_Task description_:
Look below for the line containing "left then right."; from there through the line containing "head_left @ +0", both lines included, please set down each line exactly and nothing else.

_Records provided_:
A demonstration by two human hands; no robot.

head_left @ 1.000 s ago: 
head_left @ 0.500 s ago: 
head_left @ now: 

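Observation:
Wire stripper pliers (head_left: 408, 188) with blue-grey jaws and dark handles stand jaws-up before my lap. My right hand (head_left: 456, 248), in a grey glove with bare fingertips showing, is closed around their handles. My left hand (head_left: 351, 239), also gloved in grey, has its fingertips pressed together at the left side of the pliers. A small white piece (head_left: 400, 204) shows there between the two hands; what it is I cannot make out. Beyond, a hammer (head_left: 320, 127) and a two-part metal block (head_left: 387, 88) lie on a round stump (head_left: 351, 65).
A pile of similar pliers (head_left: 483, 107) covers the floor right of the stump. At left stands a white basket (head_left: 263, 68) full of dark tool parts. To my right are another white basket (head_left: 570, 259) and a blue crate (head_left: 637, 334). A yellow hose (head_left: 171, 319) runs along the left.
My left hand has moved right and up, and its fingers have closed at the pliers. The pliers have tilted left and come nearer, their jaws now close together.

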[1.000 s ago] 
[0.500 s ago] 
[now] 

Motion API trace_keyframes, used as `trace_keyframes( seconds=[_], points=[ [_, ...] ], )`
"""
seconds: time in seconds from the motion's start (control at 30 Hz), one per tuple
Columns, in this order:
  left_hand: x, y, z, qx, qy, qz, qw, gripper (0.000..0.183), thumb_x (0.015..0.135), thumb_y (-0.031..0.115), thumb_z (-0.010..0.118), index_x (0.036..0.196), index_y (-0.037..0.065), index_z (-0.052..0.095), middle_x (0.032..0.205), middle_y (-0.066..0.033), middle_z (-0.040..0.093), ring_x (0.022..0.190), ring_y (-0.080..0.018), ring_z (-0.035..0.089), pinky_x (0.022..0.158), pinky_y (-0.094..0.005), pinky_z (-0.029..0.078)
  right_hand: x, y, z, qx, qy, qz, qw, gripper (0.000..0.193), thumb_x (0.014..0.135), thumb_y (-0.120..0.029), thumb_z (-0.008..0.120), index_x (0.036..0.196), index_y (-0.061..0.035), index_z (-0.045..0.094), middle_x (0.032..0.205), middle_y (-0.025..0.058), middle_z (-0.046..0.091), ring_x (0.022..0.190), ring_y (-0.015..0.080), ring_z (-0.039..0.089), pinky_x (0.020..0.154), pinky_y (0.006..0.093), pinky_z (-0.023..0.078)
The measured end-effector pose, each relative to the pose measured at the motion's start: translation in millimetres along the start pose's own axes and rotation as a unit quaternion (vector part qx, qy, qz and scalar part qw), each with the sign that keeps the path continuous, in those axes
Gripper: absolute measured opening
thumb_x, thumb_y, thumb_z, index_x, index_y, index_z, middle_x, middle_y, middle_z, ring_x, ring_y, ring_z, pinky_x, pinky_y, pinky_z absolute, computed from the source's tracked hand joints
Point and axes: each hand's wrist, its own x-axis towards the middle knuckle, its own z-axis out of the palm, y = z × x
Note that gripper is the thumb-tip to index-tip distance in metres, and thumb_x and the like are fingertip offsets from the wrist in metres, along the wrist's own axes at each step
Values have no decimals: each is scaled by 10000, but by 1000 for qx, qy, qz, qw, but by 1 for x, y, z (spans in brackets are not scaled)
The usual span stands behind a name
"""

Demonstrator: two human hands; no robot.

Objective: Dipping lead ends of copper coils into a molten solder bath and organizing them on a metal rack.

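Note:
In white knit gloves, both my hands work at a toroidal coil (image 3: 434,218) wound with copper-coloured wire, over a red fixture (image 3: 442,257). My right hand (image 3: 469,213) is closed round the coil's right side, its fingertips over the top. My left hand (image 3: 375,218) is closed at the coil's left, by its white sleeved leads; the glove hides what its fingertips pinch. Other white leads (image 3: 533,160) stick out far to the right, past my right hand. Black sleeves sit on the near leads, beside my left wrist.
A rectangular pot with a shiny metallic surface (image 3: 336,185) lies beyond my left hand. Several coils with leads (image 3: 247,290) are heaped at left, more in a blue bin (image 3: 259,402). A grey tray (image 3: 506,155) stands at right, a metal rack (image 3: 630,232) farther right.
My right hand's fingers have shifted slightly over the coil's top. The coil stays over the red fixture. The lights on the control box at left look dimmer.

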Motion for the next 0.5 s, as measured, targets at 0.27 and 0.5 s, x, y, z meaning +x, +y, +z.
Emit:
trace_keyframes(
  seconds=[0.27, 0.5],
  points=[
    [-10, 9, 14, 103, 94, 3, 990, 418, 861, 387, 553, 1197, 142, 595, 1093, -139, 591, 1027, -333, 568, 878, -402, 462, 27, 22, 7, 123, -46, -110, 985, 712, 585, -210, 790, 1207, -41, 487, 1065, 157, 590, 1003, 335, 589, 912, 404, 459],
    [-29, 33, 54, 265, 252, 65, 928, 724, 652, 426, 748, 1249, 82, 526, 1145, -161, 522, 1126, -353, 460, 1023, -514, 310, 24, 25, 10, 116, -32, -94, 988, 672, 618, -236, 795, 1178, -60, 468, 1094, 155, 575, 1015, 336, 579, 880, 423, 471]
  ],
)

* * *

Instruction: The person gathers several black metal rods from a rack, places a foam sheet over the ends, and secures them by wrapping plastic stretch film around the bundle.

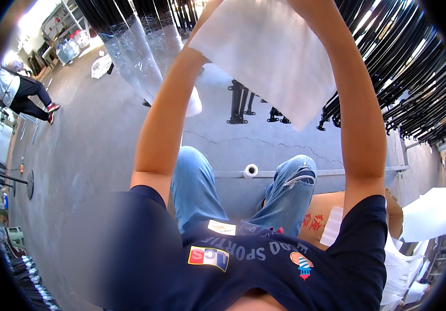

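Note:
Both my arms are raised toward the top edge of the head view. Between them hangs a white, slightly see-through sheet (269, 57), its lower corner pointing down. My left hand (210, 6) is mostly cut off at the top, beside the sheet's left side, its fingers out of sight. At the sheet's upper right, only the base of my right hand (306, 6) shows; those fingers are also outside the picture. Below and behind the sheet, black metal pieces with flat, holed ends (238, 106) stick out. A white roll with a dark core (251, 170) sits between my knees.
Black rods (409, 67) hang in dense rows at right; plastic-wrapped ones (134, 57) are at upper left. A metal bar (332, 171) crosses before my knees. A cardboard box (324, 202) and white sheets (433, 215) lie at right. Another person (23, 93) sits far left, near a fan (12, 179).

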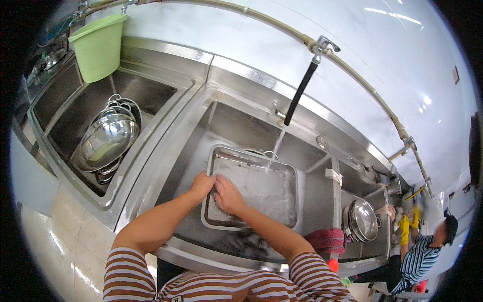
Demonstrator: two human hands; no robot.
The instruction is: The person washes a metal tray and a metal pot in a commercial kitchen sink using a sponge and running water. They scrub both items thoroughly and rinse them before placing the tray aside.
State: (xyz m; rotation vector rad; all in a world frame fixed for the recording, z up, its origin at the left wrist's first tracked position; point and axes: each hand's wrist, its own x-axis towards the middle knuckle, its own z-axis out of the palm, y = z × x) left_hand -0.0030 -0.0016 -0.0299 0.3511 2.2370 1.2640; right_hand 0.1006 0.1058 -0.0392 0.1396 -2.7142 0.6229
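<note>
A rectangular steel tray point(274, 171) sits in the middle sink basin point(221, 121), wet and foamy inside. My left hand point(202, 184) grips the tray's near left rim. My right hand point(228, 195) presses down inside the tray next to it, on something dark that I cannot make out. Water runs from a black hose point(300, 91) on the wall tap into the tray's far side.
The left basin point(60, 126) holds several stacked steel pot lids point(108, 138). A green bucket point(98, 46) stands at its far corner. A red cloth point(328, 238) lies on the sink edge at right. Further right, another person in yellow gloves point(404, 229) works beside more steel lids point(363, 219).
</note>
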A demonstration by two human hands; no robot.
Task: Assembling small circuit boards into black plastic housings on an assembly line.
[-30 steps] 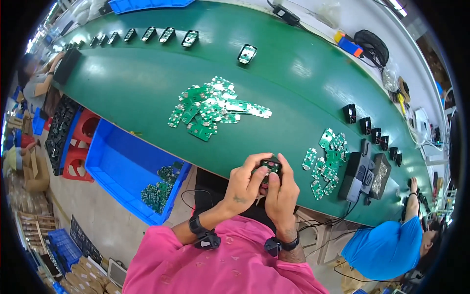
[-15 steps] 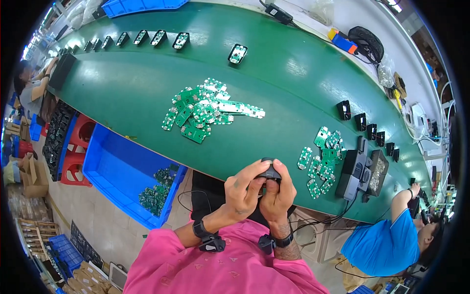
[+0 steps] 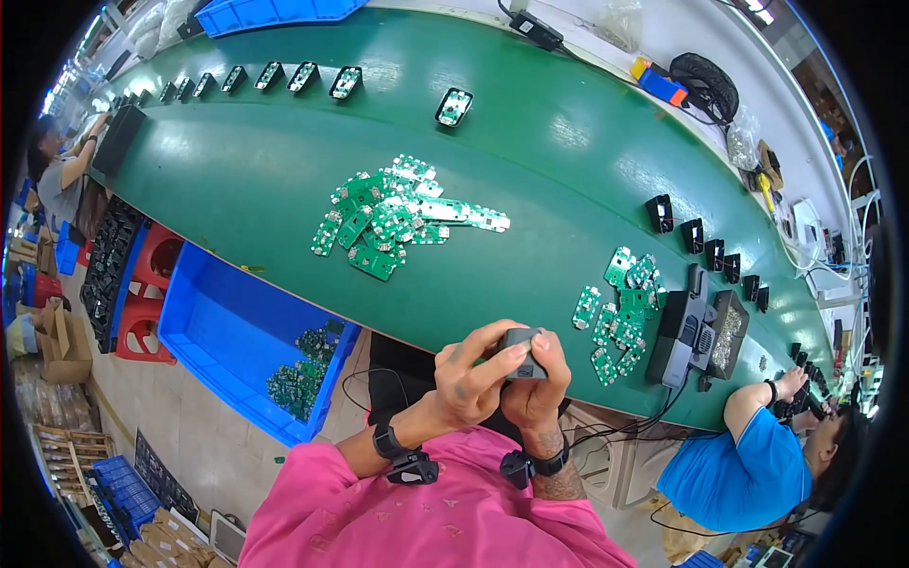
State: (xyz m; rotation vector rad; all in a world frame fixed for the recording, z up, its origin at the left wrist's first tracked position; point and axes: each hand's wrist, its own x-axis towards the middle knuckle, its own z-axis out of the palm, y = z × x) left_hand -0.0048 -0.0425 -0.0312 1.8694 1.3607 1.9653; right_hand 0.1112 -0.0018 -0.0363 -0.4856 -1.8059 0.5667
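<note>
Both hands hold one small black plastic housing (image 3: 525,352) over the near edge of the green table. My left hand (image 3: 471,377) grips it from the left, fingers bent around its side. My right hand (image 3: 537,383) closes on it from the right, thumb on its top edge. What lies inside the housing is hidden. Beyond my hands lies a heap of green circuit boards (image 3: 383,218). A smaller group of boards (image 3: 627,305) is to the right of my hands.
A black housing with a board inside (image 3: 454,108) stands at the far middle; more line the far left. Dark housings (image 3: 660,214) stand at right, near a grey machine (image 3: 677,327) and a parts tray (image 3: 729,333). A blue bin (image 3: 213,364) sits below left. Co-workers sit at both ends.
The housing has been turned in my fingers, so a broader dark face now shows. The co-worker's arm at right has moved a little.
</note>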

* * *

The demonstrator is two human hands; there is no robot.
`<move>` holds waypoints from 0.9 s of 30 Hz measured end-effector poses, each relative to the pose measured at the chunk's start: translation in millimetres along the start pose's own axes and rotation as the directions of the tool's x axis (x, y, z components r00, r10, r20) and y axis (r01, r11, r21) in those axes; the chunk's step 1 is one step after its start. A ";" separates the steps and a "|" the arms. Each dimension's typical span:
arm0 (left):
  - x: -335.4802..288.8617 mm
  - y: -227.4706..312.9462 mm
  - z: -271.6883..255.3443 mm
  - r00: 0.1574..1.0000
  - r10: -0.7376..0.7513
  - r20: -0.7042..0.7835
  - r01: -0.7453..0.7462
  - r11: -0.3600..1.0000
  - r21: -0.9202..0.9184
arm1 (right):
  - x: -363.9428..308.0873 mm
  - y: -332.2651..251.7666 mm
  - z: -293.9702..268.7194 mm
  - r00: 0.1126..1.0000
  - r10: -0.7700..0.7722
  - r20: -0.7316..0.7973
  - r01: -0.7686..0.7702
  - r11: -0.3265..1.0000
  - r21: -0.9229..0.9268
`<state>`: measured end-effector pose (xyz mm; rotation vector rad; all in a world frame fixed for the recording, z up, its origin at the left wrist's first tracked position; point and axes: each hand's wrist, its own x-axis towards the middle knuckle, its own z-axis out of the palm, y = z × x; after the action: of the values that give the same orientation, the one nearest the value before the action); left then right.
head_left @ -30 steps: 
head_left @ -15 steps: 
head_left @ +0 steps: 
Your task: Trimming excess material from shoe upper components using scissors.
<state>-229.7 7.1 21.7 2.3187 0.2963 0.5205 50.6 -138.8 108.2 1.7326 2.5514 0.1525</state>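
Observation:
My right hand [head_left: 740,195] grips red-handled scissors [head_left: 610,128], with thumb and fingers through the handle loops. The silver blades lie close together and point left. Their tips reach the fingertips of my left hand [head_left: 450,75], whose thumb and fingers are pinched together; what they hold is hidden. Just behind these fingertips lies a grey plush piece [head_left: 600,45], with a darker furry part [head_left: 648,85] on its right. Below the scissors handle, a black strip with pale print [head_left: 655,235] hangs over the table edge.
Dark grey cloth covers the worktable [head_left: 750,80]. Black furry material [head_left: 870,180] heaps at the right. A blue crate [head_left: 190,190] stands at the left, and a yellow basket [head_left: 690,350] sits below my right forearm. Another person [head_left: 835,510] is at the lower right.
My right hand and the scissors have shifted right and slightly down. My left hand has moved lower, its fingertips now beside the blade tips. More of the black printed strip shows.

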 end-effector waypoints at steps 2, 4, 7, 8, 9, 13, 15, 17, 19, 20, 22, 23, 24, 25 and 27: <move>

_Response to this task_:
`<state>`: measured end-effector pose (xyz mm; rotation vector rad; all in a world frame fixed for the recording, z up, its origin at the left wrist's first tracked position; point and axes: each hand's wrist, its own x-axis towards the middle knuckle, its own z-axis out of the palm, y = z × x; after the action: of the values that give the same orientation, the one nearest the value before the action); left then right.
head_left @ -30 steps: 
head_left @ -15 steps: 
head_left @ +0 steps: 

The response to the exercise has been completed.